Companies like Kinder Morgan, and Enbridge are calling the shots and having a ball. When in June, the Ontario Pipeline Landowners Association complained about not being notified of Enbridge’s 20% increase in crude transport from Sarnia to Hamilton, their public hearing request was denied. Enbridge claimed those residents did not fall in the immediate area to be considered “affected parties,” and the Board played along. [1] During Enbridge’s Northern Gateway project review, it was revealed their pipelines were designed to ship far more oil and condensate than the “applied for” capacity they submitted. [2] Putting the new figures into perspective: “50 per cent more oil tanker traffic than the (initial) marine spill risk assessment considered.”[2] The Gitga’at were unable to have the scope of the EIA adjusted to project additional biophysical impacts with future expansion.  Apparently, the rules are set in stone: “the board elects to assess ‘applied for,’ not designed capacity.” [2]

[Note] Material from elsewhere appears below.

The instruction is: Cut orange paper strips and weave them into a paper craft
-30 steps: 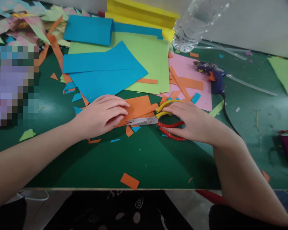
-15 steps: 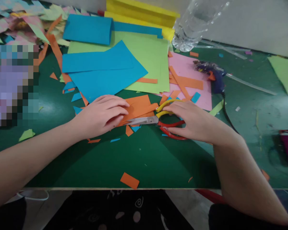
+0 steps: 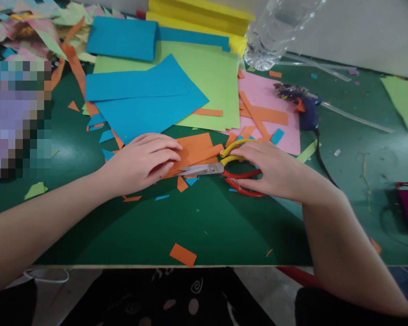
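Observation:
My left hand [image 3: 146, 160] rests on orange paper [image 3: 193, 147], its fingers apart and slightly bent over the sheet's left part. The paper's edge under the palm is hidden. My right hand [image 3: 275, 170] is closed around a pair of scissors [image 3: 204, 169] with one yellow and one red handle. The fingers are at the yellow loop and the thumb at the red one. The blades point left along the paper's near edge, almost together, with tips close to my left fingers. Small orange and blue scraps [image 3: 191, 181] lie just below the blades.
Blue sheets [image 3: 139, 113] and green sheets [image 3: 221, 86] lie beyond my hands. At the right, a glue gun [image 3: 308, 108] with a cord sits by pink paper [image 3: 289, 140]. A plastic bottle [image 3: 272, 40] stands behind. Paper cuttings [image 3: 47, 31] heap at the far left.
The whole view shifts very slightly. Both hands, the scissors and the orange paper keep the same places relative to one another.

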`<move>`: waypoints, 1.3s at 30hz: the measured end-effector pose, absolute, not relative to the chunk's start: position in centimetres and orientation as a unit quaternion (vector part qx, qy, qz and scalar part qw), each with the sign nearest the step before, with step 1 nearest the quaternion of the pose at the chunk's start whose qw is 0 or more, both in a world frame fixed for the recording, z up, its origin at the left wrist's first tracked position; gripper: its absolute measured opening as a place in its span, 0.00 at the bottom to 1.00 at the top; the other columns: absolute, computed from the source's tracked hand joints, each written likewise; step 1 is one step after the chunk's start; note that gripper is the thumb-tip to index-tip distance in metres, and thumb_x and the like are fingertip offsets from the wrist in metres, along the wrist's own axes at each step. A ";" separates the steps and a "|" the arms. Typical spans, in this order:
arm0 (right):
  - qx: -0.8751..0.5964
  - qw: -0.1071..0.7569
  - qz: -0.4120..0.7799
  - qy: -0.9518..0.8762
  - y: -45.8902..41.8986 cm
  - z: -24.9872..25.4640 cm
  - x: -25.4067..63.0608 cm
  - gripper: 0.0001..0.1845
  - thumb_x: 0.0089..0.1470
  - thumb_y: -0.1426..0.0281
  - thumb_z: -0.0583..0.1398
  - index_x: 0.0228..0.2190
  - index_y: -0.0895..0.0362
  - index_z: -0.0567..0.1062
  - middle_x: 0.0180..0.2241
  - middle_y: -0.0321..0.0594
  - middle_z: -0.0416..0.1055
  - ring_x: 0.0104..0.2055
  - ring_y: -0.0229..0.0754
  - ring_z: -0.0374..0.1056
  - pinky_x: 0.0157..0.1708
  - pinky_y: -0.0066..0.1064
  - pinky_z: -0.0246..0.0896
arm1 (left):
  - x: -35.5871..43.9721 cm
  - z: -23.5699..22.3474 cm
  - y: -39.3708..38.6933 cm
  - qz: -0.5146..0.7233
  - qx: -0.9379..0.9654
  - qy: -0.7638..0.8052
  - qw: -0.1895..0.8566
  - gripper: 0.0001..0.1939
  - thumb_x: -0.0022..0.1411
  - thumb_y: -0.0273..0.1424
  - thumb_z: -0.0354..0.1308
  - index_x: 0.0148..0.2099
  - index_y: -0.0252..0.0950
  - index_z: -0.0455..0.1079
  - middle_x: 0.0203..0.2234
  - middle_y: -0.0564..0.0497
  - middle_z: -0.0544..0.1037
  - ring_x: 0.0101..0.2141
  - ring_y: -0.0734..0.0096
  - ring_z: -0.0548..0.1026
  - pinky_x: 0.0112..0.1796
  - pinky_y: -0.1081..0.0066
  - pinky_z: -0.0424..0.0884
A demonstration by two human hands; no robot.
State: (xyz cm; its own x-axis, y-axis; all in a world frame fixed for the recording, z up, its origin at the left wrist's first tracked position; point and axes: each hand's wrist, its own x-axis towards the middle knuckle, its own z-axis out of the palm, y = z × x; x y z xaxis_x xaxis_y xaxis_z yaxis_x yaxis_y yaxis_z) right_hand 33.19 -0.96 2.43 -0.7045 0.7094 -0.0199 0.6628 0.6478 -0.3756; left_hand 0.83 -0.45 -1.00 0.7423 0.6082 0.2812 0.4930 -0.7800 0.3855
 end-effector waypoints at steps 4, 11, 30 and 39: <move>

Similarly, the presence of Kinder Morgan’s Trans Mountain pipeline is already causing public outcry based on the company’s track record of past spills. What the public might not know, is that tankers in BC waters are nowhere as many as could be once it decides to expand to full capacity.[2]
Root of the problem
The National Energy Board has been criticized in the past for its conflicting responsibilities. The Canadian Association of Energy and Pipeline Landowner Associations had suggested a mandate to simultaneously facilitate economic growth, police industry, and represent landowner interests is a joke. Reform is necessary because “one regulator cannot discharge three contradictory and competing mandates.”[3] Perhaps this is true. But the problem does not start nor stop with the Energy Board. The “toleration” of loopholes like this one is a reflection of a broader federal agenda. Currently, economic growth priorities fully overshadow environmental concerns at the Parliamentary level. [4, 5] They do so and in the name of efficiency they do – just consider the recently passed Bill C-38 and the range of legislation it amended to make resource extraction more feasible. Among the many, it made changes to the National Energy Board Act…and no, not for the better. [5, 6]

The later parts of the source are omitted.